--- Stored data Enclosed Below ---

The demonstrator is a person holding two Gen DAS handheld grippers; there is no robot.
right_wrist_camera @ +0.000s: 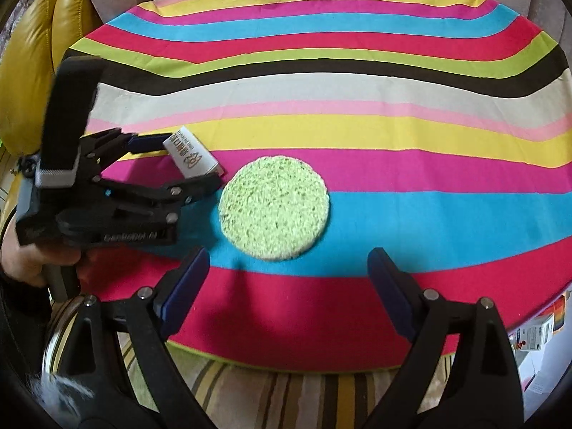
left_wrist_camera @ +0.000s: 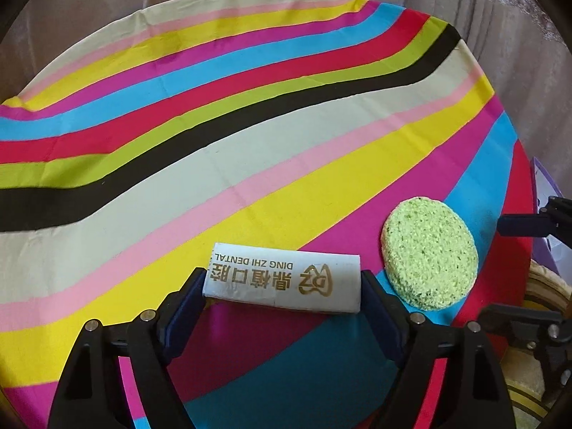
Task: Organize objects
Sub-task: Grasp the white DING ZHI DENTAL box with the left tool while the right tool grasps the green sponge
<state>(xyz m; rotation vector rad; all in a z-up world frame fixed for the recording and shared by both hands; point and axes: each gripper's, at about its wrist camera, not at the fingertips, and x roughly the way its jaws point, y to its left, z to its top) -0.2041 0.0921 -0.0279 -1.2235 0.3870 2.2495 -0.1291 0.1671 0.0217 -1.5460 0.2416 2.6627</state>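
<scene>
A white box (left_wrist_camera: 282, 279) with gold lettering lies on the striped tablecloth (left_wrist_camera: 250, 150). My left gripper (left_wrist_camera: 282, 276) spans it lengthwise, with a blue pad against each short end. From the right wrist view the same box (right_wrist_camera: 195, 159) sits between the left gripper's (right_wrist_camera: 187, 161) fingers. A round green sponge (right_wrist_camera: 274, 207) lies flat just right of the box, also seen as the sponge (left_wrist_camera: 429, 254). My right gripper (right_wrist_camera: 287, 255) stands wide open at the sponge's near edge, its fingers apart from it and nothing between the pads.
The round table's near edge (right_wrist_camera: 286, 366) lies just below the right gripper, with a striped rug (right_wrist_camera: 286, 397) beneath. A yellow cushion (right_wrist_camera: 28, 71) stands at the far left. Small cartons (right_wrist_camera: 532, 336) lie off the table's right. A hand (right_wrist_camera: 21, 257) holds the left gripper.
</scene>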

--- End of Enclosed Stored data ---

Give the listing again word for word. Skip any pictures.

(Response):
The demonstrator is a person holding two Gen DAS handheld grippers; there is no robot.
right_wrist_camera @ +0.000s: 
left_wrist_camera @ +0.000s: 
Task: Organize objects
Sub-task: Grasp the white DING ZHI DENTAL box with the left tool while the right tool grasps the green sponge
<state>(xyz m; rotation vector rad; all in a z-up world frame fixed for the recording and shared by both hands; point and axes: each gripper's, at about its wrist camera, not at the fingertips, and x roughly the way its jaws point, y to its left, z to its top) -0.2041 0.0921 -0.0279 -1.2235 0.3870 2.2495 -0.1291 0.1671 0.0217 -1.5460 0.2416 2.6627</state>
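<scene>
A white box (left_wrist_camera: 282, 279) with gold lettering lies on the striped tablecloth (left_wrist_camera: 250, 150). My left gripper (left_wrist_camera: 282, 276) spans it lengthwise, with a blue pad against each short end. From the right wrist view the same box (right_wrist_camera: 195, 159) sits between the left gripper's (right_wrist_camera: 187, 161) fingers. A round green sponge (right_wrist_camera: 274, 207) lies flat just right of the box, also seen as the sponge (left_wrist_camera: 429, 254). My right gripper (right_wrist_camera: 287, 255) stands wide open at the sponge's near edge, its fingers apart from it and nothing between the pads.
The round table's near edge (right_wrist_camera: 286, 366) lies just below the right gripper, with a striped rug (right_wrist_camera: 286, 397) beneath. A yellow cushion (right_wrist_camera: 28, 71) stands at the far left. Small cartons (right_wrist_camera: 532, 336) lie off the table's right. A hand (right_wrist_camera: 21, 257) holds the left gripper.
</scene>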

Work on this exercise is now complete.